> **Prompt**
An exact retyping of all lines below is the answer; pictures do not belong in it.

> **Given material**
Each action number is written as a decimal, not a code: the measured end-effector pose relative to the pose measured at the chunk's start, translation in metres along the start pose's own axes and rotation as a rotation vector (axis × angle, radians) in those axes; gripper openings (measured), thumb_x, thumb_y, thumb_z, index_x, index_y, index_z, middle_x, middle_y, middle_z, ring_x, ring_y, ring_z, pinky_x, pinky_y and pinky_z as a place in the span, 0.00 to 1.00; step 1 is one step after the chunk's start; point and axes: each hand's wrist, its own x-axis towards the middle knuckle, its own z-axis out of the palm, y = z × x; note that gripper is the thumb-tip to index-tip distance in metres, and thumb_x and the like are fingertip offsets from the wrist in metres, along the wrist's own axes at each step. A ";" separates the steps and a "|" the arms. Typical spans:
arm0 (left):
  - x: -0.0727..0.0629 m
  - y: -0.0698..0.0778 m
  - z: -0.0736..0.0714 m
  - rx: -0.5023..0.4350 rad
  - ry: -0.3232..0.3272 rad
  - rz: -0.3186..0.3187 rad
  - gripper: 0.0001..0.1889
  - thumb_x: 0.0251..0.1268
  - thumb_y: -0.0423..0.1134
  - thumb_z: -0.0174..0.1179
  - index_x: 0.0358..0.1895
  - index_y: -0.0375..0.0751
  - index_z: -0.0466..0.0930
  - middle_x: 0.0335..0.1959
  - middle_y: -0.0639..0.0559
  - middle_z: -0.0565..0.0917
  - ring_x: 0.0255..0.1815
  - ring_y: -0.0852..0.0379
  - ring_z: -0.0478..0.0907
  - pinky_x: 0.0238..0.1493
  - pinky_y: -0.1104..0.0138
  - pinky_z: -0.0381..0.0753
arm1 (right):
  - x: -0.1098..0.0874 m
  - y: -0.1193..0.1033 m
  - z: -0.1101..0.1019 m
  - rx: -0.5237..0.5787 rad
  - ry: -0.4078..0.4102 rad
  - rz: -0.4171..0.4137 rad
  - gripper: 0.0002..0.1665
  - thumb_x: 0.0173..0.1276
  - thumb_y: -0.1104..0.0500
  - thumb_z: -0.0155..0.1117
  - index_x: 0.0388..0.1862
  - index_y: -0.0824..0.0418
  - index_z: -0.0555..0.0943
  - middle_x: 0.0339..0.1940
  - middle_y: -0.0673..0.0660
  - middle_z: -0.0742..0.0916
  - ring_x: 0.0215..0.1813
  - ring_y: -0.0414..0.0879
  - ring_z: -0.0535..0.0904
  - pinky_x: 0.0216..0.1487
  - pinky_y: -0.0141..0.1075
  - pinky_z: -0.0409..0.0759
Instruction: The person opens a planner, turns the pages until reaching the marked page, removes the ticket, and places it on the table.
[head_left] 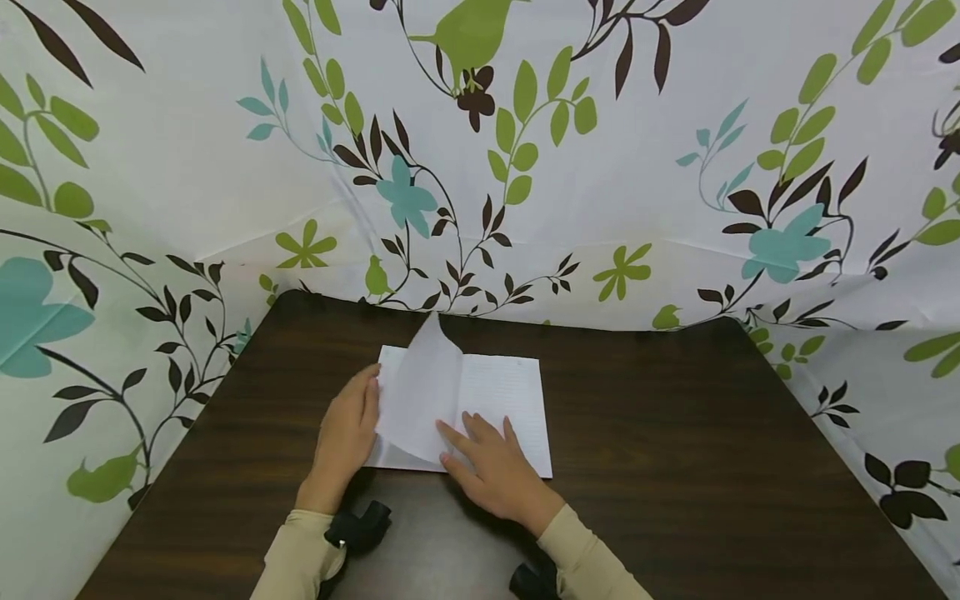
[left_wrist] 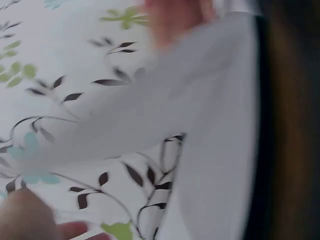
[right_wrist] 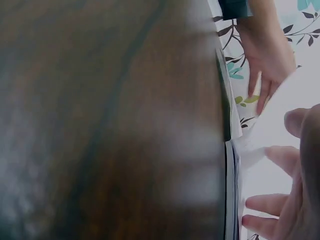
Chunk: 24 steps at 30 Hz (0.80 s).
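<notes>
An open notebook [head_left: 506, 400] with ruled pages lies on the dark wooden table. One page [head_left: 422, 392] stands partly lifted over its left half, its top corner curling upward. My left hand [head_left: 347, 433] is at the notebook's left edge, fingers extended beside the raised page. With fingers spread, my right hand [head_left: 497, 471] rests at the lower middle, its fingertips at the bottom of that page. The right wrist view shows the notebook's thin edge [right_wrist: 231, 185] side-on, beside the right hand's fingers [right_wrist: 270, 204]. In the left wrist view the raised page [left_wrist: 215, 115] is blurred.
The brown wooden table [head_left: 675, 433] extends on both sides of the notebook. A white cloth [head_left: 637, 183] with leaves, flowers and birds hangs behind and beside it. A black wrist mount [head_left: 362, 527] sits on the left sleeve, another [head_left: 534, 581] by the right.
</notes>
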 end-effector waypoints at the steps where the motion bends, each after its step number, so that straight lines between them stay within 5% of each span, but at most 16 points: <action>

> **Solution to the problem**
Each action number is written as a decimal, not a code: the measured end-effector pose relative to the pose measured at the chunk's start, translation in metres along the start pose's own axes and rotation as a rotation vector (axis × angle, radians) in those axes; gripper openings (measured), thumb_x, thumb_y, thumb_z, index_x, index_y, index_z, middle_x, middle_y, middle_z, ring_x, ring_y, ring_z, pinky_x, pinky_y and pinky_z as a place in the span, 0.00 to 1.00; step 1 is one step after the chunk's start; point and axes: each hand's wrist, its own x-axis towards the middle knuckle, its own z-axis out of the palm, y = z × x; note that gripper is the thumb-tip to index-tip distance in metres, and thumb_x and the like are fingertip offsets from the wrist in metres, along the wrist's own axes at each step. A ";" separates the steps and a "|" the arms. Typical spans:
arm0 (left):
  - x: -0.0727..0.0629 m
  - y: -0.0698..0.0778 m
  - z: -0.0736..0.0714 m
  - rx: -0.5023..0.4350 rad
  - ry: -0.3232..0.3272 rad
  - rz: -0.3186..0.3187 rad
  - gripper: 0.0001..0.1889
  - thumb_x: 0.0251..0.1268
  - thumb_y: -0.0423..0.1134
  - thumb_z: -0.0174..0.1179
  - index_x: 0.0358..0.1895
  - index_y: -0.0375..0.0751
  - index_z: -0.0466..0.0930
  - middle_x: 0.0335..0.1959
  - middle_y: -0.0639..0.0559
  - middle_z: -0.0565..0.0917
  - ring_x: 0.0255..0.1815
  - ring_y: -0.0852..0.0379
  - ring_z: -0.0478..0.0907
  - pinky_x: 0.0238..0.1493
  - pinky_y: -0.1104..0.0138
  - pinky_z: -0.0381..0.0753
arm1 (right):
  - x: -0.1098..0.0874 m
  - y: -0.1193..0.1033 m
  - z: -0.1101..0.1019 m
  - rx: -0.5237..0.5787 rad
  - ry: -0.4078..0.4102 rad
  - rz: -0.4171..0.4137 rad
  - gripper: 0.0002..0.1665
  - thumb_x: 0.0173..0.1276
  - thumb_y: -0.1104..0.0500
  - thumb_z: -0.0155..0.1117
  - index_x: 0.0388..0.1862
  - index_y: -0.0824..0.0418
  - index_z: -0.0555..0.0943
  - middle_x: 0.0339..0.1940
  - middle_y: -0.0673..0.0660
  - middle_z: -0.0742..0.0916
  - ring_x: 0.0215..0.1813
  - ring_y: -0.0414..0.0879
  - ring_z: -0.0535..0.0904
  - pinky_x: 0.0216..0.1487
  - pinky_y: -0.0141..0.1075
  - pinky_z: -0.0409..0.0759
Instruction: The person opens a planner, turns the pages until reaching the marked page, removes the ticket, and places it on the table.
[head_left] 
[left_wrist] 
[right_wrist] 
Chunk: 24 steps at 30 Hz (0.80 s).
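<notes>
An open notebook [head_left: 506, 400] with ruled pages lies on the dark wooden table. One page [head_left: 422, 392] stands partly lifted over its left half, its top corner curling upward. My left hand [head_left: 347, 433] is at the notebook's left edge, fingers extended beside the raised page. With fingers spread, my right hand [head_left: 497, 471] rests at the lower middle, its fingertips at the bottom of that page. The right wrist view shows the notebook's thin edge [right_wrist: 231, 185] side-on, beside the right hand's fingers [right_wrist: 270, 204]. In the left wrist view the raised page [left_wrist: 215, 115] is blurred.
The brown wooden table [head_left: 675, 433] extends on both sides of the notebook. A white cloth [head_left: 637, 183] with leaves, flowers and birds hangs behind and beside it. A black wrist mount [head_left: 362, 527] sits on the left sleeve, another [head_left: 534, 581] by the right.
</notes>
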 end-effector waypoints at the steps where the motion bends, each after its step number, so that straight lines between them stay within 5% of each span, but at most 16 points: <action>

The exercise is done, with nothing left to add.